The word 'slogan' derives from the Scottish Gaelic 'sluagh gairm', meaning 'army cry'.

Actor Michael Keaton's real name is Michael Douglas. 

The little disks of paper removed from a sheet by a hole punch are called 'chad'.

Humans have two brains: the one in the cranium and the enteric nervous system, which is located in the gut and governs digestion.


----------



## Clinton (Dec 9, 2012)

Not to drive in the snow. I'm a nervous driver as it is, but today made me twice shy. I spun out on a bridge trying to avoid another car sliding in my direction. I learned not to leave my house until it's spring time.


----------



## MegaTuxRacer (Sep 7, 2011)

That what you learn might not be true.


----------



## JamesDowns (Sep 26, 2012)

What extemporaneous speech is. Its a type of speech that is prepared for a brief amount of time and allows use of small notes during delivery.

This thread idea was great.


----------



## 2Thumbs (Jan 27, 2012)

I'm just watching the morning weather report, gonna rain this afternoon


----------



## AnCapKevin (Jun 7, 2012)

I learned about elliot wave theory and other such niceties.

I've decided I'm gonna do some forex trading and get super rich and then fund the international libertarian awakening.

BRACE YOURSELVES.


----------



## Devin87 (May 15, 2011)

The interesting and surprisingly controversial history of the low-cholesterol diet.


----------



## Ista (Feb 5, 2012)

I learned about the Reddit thread TIL (Today I Learned).

Oh my Ne!


----------



## CaptSwan (Mar 31, 2013)

I learned the European Union started as the Economical Community of Coal and Steel.
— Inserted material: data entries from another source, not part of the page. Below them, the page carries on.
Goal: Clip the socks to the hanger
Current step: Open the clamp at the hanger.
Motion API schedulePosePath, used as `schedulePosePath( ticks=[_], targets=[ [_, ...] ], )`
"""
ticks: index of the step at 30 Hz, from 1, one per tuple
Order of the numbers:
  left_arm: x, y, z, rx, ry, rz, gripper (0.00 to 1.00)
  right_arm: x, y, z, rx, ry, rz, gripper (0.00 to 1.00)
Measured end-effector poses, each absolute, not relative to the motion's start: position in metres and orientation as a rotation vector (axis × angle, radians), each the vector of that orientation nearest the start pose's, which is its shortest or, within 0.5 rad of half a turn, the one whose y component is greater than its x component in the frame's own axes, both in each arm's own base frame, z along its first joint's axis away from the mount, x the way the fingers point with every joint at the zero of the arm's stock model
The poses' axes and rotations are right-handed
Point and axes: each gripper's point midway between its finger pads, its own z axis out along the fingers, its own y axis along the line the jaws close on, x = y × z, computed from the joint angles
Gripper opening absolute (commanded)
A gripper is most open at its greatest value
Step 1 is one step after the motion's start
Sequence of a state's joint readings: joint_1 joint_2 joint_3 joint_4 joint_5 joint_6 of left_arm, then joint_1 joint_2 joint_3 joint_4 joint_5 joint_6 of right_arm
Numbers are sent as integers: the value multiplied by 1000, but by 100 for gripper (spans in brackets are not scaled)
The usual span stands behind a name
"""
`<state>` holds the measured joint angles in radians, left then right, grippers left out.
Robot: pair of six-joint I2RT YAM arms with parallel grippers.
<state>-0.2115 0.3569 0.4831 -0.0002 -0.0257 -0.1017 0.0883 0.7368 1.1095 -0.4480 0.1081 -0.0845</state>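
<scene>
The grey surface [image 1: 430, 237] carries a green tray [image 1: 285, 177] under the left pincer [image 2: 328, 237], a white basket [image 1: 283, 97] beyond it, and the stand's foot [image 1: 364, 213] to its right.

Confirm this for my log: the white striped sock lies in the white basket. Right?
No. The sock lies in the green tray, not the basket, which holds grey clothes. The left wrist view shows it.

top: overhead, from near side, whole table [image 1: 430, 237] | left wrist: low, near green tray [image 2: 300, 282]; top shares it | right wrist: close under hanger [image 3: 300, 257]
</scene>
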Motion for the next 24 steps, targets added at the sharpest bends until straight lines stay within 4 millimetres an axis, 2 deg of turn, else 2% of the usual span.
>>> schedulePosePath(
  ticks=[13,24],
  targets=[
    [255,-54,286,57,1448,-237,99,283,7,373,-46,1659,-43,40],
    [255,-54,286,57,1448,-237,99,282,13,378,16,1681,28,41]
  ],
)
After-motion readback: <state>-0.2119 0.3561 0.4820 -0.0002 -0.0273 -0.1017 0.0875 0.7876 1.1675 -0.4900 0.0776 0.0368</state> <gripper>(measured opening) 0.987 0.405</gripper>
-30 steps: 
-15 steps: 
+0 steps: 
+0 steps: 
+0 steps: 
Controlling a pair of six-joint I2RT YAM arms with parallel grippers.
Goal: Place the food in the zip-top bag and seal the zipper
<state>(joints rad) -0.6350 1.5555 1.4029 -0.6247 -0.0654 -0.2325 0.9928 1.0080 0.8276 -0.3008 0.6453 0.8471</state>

All great things start for profit.


----------



## Dove_Eyes (Feb 19, 2013)

I was listening to NPR today and they were talking about how for the last 2 decades scientists have been studying how birds are able to fly back to where they came from after being randomly dropped off in remote locations. They were trying to make some sort of connection between birds and other animal's instinctual awareness of direction and space. Then they interviewed an anthropologist who traveled to some sort of aboriginal tribe in Austrailia who, without compasses or maps, intuitively understood their direction etc, and instead of saying "hi" would greet eachother "which direction are you going?", and they people would answer in terms of north, south, east, west. Even more specificly they would answer "south-west mid way" for example, and this was a natural thing for them to just know their placement on the earth in a directonal sense... even the very small children knew their direction. These people never get lost and even inside their make shift homes they accurately know where the north and south are. It was very interesting..


----------



## Dove_Eyes (Feb 19, 2013)

Intergalacticus said:


> Humans have two brains: the one in the cranium and the enteric nervous system, which is located in the gut and governs digestion.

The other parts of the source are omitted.